Using the listing below, copy exactly each line from the one that has "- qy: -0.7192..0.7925" through the one that has "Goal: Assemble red"; omit the pictures.
──────────────────────────────
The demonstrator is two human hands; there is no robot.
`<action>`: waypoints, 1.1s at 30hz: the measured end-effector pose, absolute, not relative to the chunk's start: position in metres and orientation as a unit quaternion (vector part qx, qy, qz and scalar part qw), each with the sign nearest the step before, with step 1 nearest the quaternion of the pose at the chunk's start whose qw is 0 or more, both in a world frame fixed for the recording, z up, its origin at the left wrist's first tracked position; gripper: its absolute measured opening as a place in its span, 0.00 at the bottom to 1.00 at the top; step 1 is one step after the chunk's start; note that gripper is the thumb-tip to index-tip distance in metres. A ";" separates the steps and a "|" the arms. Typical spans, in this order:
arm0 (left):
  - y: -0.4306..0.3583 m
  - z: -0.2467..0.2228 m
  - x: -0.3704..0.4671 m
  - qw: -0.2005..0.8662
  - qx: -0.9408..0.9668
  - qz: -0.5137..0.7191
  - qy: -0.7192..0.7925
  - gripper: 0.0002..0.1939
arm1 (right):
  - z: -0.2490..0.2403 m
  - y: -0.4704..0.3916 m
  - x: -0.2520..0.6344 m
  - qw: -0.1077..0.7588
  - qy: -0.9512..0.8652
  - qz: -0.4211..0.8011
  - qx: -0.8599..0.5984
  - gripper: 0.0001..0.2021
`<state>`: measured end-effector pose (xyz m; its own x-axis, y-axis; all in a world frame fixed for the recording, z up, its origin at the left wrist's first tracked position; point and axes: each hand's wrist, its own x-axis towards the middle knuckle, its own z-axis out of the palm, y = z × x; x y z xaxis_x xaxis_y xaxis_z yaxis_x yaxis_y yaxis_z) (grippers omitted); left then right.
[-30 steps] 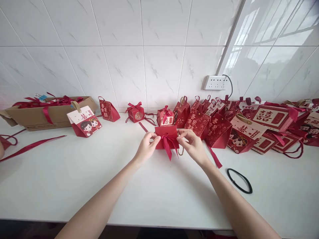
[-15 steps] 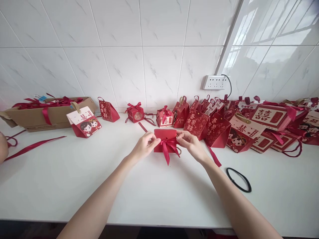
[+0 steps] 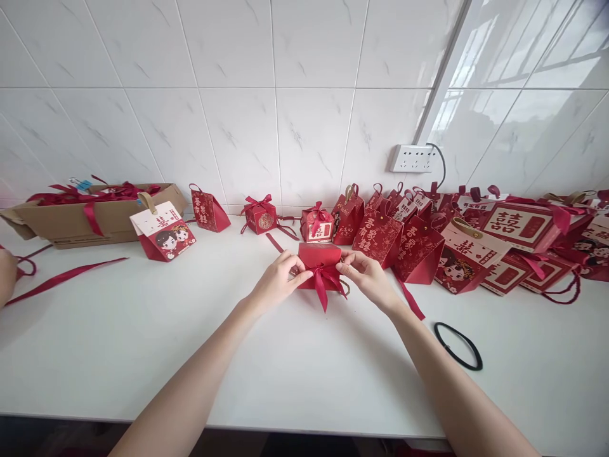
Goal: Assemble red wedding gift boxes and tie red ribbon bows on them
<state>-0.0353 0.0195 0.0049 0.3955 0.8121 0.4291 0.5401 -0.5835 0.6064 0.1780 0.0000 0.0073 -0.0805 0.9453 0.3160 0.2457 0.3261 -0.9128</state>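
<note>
Head view puts the small red box [image 3: 318,255] at twelve o'clock from the person, over the white table [image 3: 304,374]; the left hand's [image 3: 278,279] grip pinches the box at its nine o'clock side, thumb by the ribbon bow [image 3: 321,282], and the right hand's [image 3: 368,279] grip pinches the edge at three o'clock. Just beyond it, at its twelve, I see another bowed box [image 3: 318,227], with gift boxes [image 3: 416,251] crowding two to three o'clock. Over at nine to ten sits a carton [image 3: 61,228] heaped with ribbons, while a black band [image 3: 473,351] lies apart at four.
</note>
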 end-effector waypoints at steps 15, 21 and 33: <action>0.015 0.002 -0.023 0.222 0.758 0.418 0.449 0.06 | 0.006 0.002 0.175 0.504 -0.614 0.364 -0.486 0.15; 0.014 0.011 -0.024 0.298 0.726 0.418 0.457 0.08 | 0.006 0.002 0.175 0.504 -0.609 0.346 -0.505 0.14; 0.010 -0.006 -0.014 0.175 0.720 0.458 0.492 0.07 | 0.006 0.000 0.173 0.497 -0.616 0.333 -0.513 0.14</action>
<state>-0.0138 0.0103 -0.0062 0.0967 0.8675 0.4880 0.5476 -0.4557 0.7017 0.1730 0.0004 0.0065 0.0207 0.9622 0.2715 0.3005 0.2530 -0.9196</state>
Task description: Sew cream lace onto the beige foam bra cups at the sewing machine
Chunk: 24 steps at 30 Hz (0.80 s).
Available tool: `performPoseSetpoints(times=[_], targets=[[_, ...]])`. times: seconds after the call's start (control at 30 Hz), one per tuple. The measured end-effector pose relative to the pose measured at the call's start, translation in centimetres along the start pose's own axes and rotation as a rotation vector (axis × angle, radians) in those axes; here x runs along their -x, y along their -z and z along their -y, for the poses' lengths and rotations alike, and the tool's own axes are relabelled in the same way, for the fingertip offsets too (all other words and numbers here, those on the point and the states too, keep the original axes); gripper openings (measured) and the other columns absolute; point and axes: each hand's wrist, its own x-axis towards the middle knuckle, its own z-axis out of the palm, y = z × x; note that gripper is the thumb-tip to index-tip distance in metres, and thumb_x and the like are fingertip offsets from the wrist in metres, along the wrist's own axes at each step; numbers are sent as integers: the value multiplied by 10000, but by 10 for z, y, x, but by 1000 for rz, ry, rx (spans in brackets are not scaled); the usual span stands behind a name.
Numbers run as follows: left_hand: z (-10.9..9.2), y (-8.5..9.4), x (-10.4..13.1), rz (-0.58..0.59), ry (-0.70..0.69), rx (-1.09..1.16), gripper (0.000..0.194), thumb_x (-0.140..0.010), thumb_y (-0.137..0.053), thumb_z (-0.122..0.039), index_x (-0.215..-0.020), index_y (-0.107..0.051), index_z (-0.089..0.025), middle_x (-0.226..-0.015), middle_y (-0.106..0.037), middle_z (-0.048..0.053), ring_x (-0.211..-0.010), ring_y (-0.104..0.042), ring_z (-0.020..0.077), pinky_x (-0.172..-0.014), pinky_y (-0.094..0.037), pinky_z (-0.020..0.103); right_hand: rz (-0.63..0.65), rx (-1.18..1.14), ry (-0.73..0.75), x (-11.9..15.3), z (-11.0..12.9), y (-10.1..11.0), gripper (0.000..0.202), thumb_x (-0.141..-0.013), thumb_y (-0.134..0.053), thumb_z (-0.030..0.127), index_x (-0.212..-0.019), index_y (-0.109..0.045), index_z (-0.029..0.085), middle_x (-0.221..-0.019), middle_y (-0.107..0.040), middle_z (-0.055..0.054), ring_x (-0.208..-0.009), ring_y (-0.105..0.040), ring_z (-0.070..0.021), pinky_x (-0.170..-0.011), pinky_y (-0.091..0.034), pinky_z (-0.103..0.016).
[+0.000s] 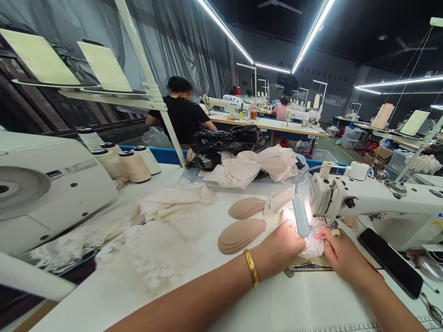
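Taking the thin, pale-pink fabric (313,248) as my clock centre, I see it beneath the head of a white metal sewing machine (377,196), lit by a slim grey gooseneck lamp (301,217) at eleven. The left hand (285,243), at nine, curls against the fabric; its fingertips hide behind the lamp, so I cannot tell its grip. The right hand (346,256), at three, has thumb and fingers narrowly apart at the fabric's edge; whether they pinch, I cannot tell. Fanned beige teardrop-shaped pieces (242,233) lie at nine, a black rectangular phone (391,263) toward four.
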Motion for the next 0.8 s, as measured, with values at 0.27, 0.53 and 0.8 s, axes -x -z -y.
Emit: performPoseSetpoints(times=[0.27, 0.53, 0.8], targets=[[-12, 26, 11, 129, 121, -117, 78, -765, -639, -187, -837, -624, -213, -816, -604, 41, -804, -556, 242, -894, -409, 461, -100, 130, 204, 8, 7, -7, 458, -909, -386, 33, -1303, -520, 222, -1084, -678, -106, -1058, -593, -298, -878, -494, -456], [-21, 34, 15, 216, -6, 117, 220, -687, -625, -85, -861, -557, -202, -967, -655, 22, -803, -596, 188, -651, -429, 286, -93, 194, 346, 2, 18, -18, 317, -842, -496, 29, -1074, -578, 230, -993, -671, -49, -915, -600, -237, -793, -462, -353], [-17, 17, 12, 118, 90, -223, 139, -740, -616, -111, -728, -500, -186, -780, -591, 50, -738, -546, 229, -666, -303, 360, -153, 310, 274, -3, -7, -25, 464, -817, -429, -52, -1096, -673, 227, -1288, -715, -75, -1048, -642, -266, -895, -451, -425]])
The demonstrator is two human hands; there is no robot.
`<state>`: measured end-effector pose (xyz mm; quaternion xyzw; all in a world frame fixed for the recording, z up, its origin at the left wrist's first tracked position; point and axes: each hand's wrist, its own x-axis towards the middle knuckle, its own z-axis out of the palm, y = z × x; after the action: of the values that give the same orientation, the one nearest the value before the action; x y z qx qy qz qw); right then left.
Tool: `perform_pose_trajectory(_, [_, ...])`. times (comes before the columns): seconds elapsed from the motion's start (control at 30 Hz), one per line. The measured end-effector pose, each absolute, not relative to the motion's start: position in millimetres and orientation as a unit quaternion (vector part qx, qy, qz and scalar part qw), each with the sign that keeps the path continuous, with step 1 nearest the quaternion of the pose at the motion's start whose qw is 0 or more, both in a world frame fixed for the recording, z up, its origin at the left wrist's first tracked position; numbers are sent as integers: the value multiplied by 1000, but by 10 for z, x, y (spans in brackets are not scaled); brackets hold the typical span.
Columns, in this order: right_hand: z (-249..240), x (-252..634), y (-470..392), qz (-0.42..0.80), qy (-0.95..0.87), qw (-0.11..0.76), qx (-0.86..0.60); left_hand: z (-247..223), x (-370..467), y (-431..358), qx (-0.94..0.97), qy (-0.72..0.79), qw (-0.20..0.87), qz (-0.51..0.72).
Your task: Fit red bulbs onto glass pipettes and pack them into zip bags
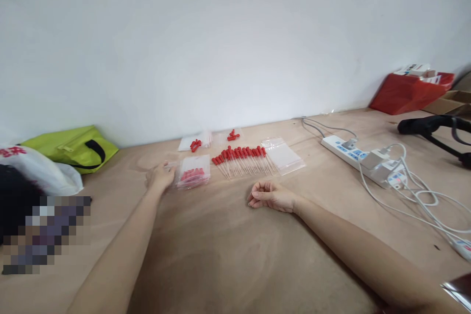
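Note:
My left hand [161,175] is at the left edge of a small pile of clear zip bags [193,171] with red-topped pieces inside. Its fingers are blurred, and a bit of clear plastic shows beside them; whether they grip it I cannot tell. My right hand [271,196] rests on the wooden table with its fingers curled in and nothing visible in them. Just beyond it lies a slanted row of droppers [241,161] with red rubber bulbs and thin clear tubes. An open-topped clear zip bag [282,156] lies flat at the row's right end.
Behind are loose red bulbs [196,145] on bags and more red bulbs [233,135]. A power strip [342,149] with tangled white cables [423,201] lies right. A lime-green bag [73,144] stands left, a red bag [408,93] far right. A white wall [235,49] bounds the table.

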<state>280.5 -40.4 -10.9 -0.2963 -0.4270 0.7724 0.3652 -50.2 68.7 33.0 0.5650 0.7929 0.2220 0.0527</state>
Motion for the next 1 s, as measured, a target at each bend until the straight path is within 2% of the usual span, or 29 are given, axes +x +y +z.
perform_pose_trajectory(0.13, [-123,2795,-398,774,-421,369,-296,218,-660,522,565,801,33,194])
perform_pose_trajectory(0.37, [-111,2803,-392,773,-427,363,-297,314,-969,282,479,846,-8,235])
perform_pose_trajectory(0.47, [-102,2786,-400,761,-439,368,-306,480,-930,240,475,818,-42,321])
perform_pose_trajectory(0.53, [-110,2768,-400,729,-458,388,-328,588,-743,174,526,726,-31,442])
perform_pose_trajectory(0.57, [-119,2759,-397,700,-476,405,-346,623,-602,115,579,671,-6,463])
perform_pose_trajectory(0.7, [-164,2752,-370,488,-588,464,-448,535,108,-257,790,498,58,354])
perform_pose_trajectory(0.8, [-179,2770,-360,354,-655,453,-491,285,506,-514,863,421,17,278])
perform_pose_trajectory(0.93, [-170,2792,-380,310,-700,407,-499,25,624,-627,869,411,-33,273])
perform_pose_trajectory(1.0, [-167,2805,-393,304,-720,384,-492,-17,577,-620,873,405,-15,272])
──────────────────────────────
> [Answer space]
  - qy: -0.7192..0.7925
  - gripper: 0.0002..0.1939
arm1 (right):
  - z: -0.2490..0.2403 m
  - y: -0.4704..0.3916 m
  - x: -0.2520..0.6344 m
  - qw: -0.1077..0.7588
  - qy: -0.9512..0.8652
  - qz: -0.4211..0.8011
  - qx: -0.8599..0.5984
  - gripper: 0.0001..0.2021
`<state>`: measured end-effector pose (xyz m; its own x-axis, y-axis; all in a world frame fixed for the recording, z up, its origin at the left wrist's first tracked position; point and axes: each hand's wrist, its own x-axis towards the middle knuckle, its own z-axis out of the palm, y = z × x; x y z xaxis_x xaxis_y xaxis_z yaxis_x yaxis_y yaxis_z) (grippers omitted); left then right.
[-30 steps] 
[-15 steps] 
[+0 steps] 
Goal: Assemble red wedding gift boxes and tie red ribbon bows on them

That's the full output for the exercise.